Can someone explain how this dual function is derived? I don't see how to show it's this expression.
Taking the gradient of $L$ should be $-2*\text{diag}(v)x + (c+A^T\mu - v) = 0$
Which implies $x^* = (-1/2)\text{diag}(v)^{-1}(c + A^T\mu - v)$
But substituting this into $L$ doesn't give this result.
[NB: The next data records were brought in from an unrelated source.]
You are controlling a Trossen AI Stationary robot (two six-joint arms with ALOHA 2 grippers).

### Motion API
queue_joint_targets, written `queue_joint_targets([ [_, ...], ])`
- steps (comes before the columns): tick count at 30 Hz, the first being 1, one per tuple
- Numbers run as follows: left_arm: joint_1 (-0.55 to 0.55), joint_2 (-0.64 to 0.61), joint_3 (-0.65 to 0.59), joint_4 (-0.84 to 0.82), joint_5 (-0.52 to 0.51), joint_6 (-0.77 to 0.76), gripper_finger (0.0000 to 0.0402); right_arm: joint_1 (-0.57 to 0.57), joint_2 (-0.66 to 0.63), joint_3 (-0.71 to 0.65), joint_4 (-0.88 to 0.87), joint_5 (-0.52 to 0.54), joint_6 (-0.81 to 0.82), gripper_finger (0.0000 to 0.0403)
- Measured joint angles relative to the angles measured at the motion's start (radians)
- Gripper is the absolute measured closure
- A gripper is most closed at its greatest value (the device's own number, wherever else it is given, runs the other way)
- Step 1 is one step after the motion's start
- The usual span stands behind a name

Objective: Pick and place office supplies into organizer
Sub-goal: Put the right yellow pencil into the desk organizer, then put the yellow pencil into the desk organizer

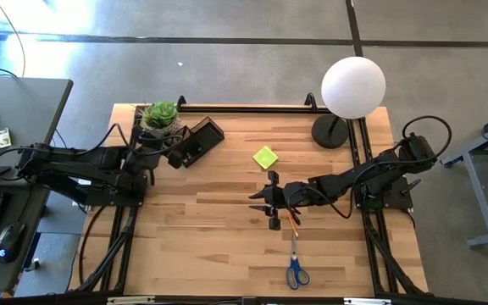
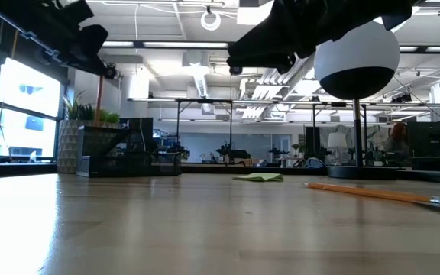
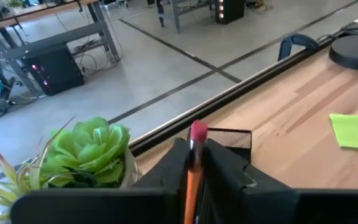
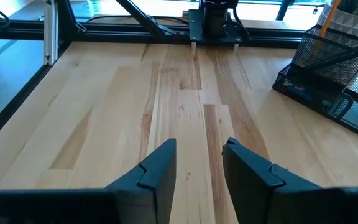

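The dark mesh organizer (image 1: 198,141) stands at the far left beside a potted plant (image 1: 159,116). My left gripper (image 1: 177,155) hovers at the organizer's near end, shut on an orange pencil (image 3: 193,177). In the low view this pencil (image 2: 98,99) hangs upright over the organizer (image 2: 121,156). My right gripper (image 1: 266,203) is open and empty above mid-table, and its fingers (image 4: 157,171) frame bare wood. A second pencil (image 1: 293,219) lies just right of it. A yellow-green sticky pad (image 1: 265,157) and blue-handled scissors (image 1: 296,269) lie flat on the table. No pens or eraser piece show. My left gripper pinches the pencil's shaft (image 3: 194,163) between its two fingers, a little behind the pink eraser end (image 3: 198,131). The pencil lies along the fingers and sticks out past their tips, eraser first. It is lifted clear of the table, upright below the gripper.
A white globe lamp (image 1: 353,86) on a black round base (image 1: 332,131) stands at the far right. A black rail (image 1: 244,108) runs along the table's far edge. Bare wood lies between the sticky pad and the near edge.
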Motion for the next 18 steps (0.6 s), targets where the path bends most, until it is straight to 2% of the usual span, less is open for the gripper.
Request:
queue_joint_targets([
  [9,0.000,0.013,0.000,-0.003,-0.014,-0.009,0.0280,0.000,0.001,0.000,-0.019,0.000,0.016,0.0281],
  [18,-0.001,0.009,0.005,0.055,0.002,0.022,0.0255,0.000,0.001,0.000,-0.054,0.000,0.031,0.0281],
])
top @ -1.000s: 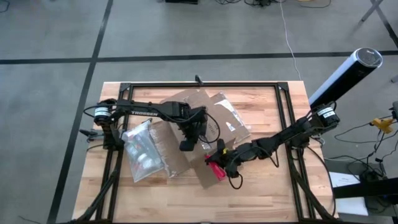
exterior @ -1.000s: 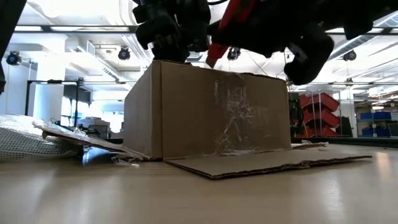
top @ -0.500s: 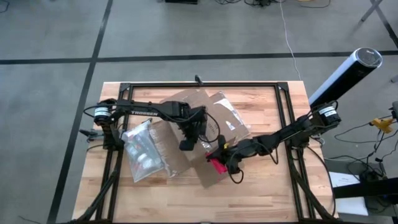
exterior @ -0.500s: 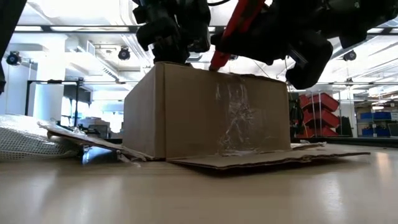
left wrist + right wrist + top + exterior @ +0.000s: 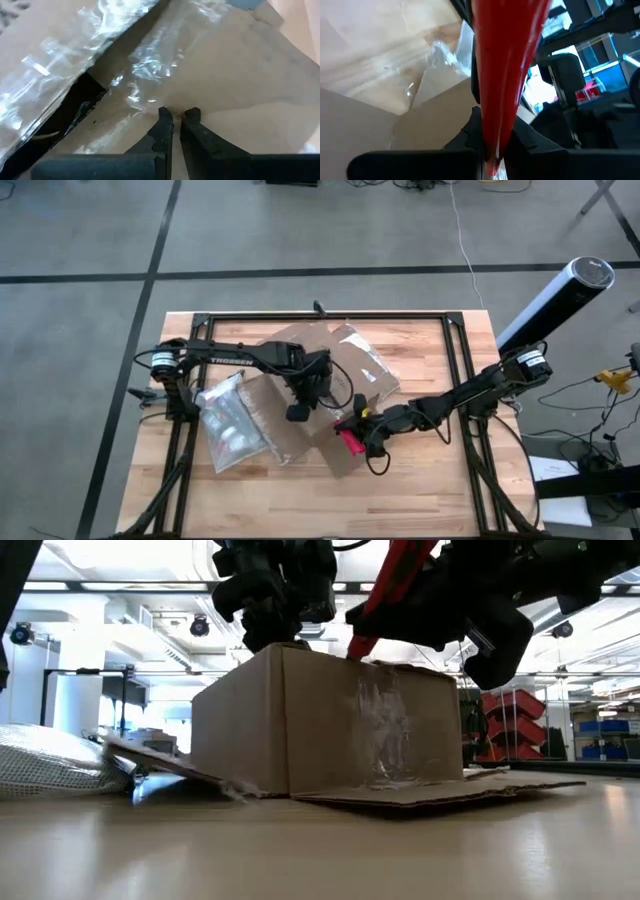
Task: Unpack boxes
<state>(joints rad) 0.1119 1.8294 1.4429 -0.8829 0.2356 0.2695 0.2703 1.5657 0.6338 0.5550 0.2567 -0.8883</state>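
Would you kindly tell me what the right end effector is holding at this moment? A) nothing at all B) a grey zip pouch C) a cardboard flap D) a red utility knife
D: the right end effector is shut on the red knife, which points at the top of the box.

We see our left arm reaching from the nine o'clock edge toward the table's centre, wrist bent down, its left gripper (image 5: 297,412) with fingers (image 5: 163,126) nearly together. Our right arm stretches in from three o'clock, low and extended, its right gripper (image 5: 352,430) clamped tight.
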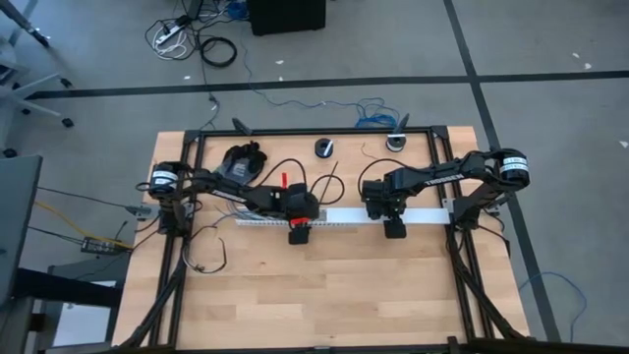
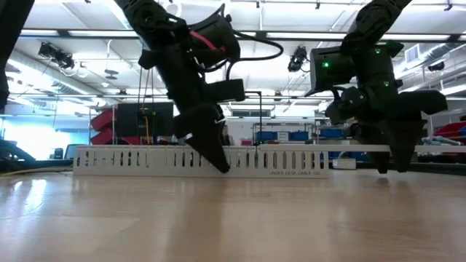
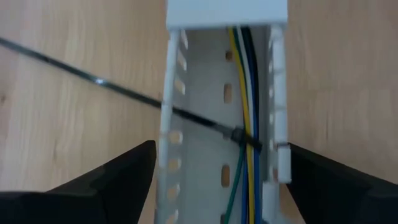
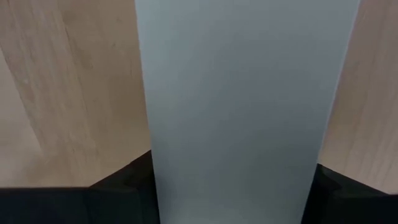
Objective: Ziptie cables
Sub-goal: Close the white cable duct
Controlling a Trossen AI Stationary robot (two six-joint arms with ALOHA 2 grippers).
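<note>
Left gripper [image 3: 217,186], jaws spread wide, straddles the white slotted duct [image 1: 339,218] near its middle, one dark finger [image 3: 109,180] outside each wall and neither visibly touching it; nothing is held. Between those fingers the cables [image 3: 247,106] lie along the duct floor as a bundle of yellow, blue, green and dark strands, already circled by a black zip tie [image 3: 239,135] whose long free tail [image 3: 93,81] runs out through a wall slot and across the wooden table [image 1: 344,295]. Right gripper [image 4: 236,186] sits farther along, closed across the covered stretch of the duct [image 4: 242,93] with a finger pressed to each side, apparently steadying it. Judged from this arrangement, the loop is threaded but perhaps not yet snug, so the step in hand is tensioning or releasing the tie. To do it well, the left arm should take the tail close to the slot, draw it in line with the tie's head rather than sideways against the slot edge, and keep its fingers clear of the thin walls. Right-hand bracing should persist so the light duct does not slide. Whether the loop encloses every strand cannot be told.
</note>
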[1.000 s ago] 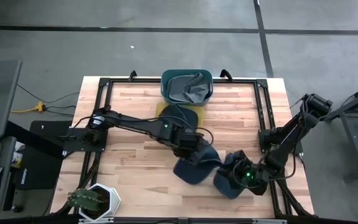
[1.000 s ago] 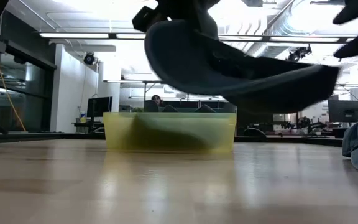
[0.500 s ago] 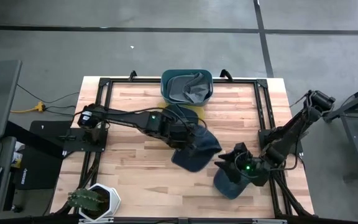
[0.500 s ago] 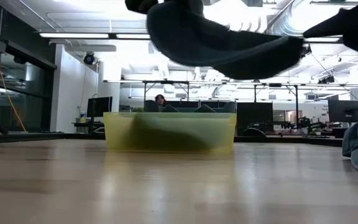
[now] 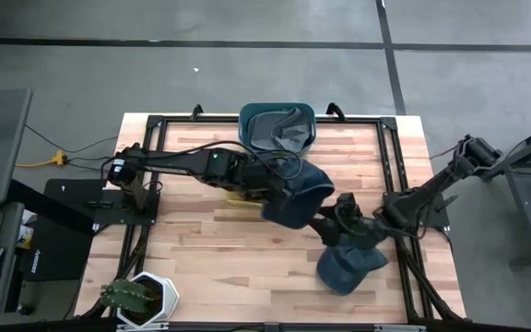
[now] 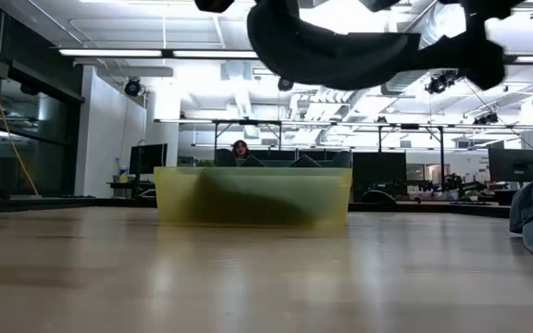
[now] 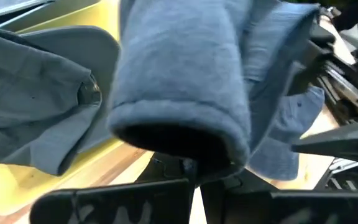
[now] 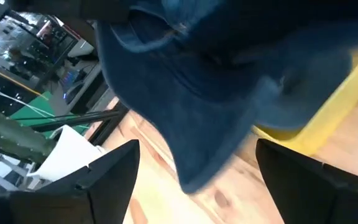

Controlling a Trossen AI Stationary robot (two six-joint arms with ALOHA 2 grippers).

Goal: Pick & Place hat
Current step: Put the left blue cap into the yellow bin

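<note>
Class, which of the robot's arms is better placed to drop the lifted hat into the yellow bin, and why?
Left. Its claw already holds the hat in the air beside the yellow bin. The right claw is open, near another hat on the table.

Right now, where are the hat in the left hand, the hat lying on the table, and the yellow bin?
Held hat (image 5: 295, 192): high view, on its crown.
Hat on the table (image 5: 347, 267): high view, middle of its crown.
Yellow bin (image 6: 253, 196): low view, on its front wall.

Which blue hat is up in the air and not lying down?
The hat the left gripper holds above the table's middle. The other hat lies on the table near the right gripper; more sit in bins.
</note>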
I think your approach looks good. If we let $N:=\mathrm{diag}(\nu)$, then the Lagrangian is $$ \mathcal{L}(x,\mu,\nu)=-\mu^Tb+(c+A^T\mu-\nu)^Tx+x^TNx $$ as you suggest. If $\nu>0$ then this expression has the unique minimizer $x^*$ given by $$ x^*=-\tfrac{1}{2}N^{-1}(c+A^T\mu-\nu) $$ Plugging this back into the Lagrangian, I get $$ \mathcal{L}(x^*,\mu,\nu)=-\mu^Tb-\tfrac{1}{4}(c+A^T\mu-\nu)N^{-1}(c+A^T\mu-\nu), $$ which, written in component form, is equal to $$ \mathcal{L}(x^*,\mu,\nu)=g(\mu,\nu)=-\mu^Tb-\tfrac{1}{4}\sum_{i=1}^n\frac{1}{\nu_i}\cdot(c_i+a_i^T\mu-\nu_i)^2. $$ This is the answer you suggest, assuming that $a_i\mapsto a_i^T\mu$ and the outer transpose should be a $2$.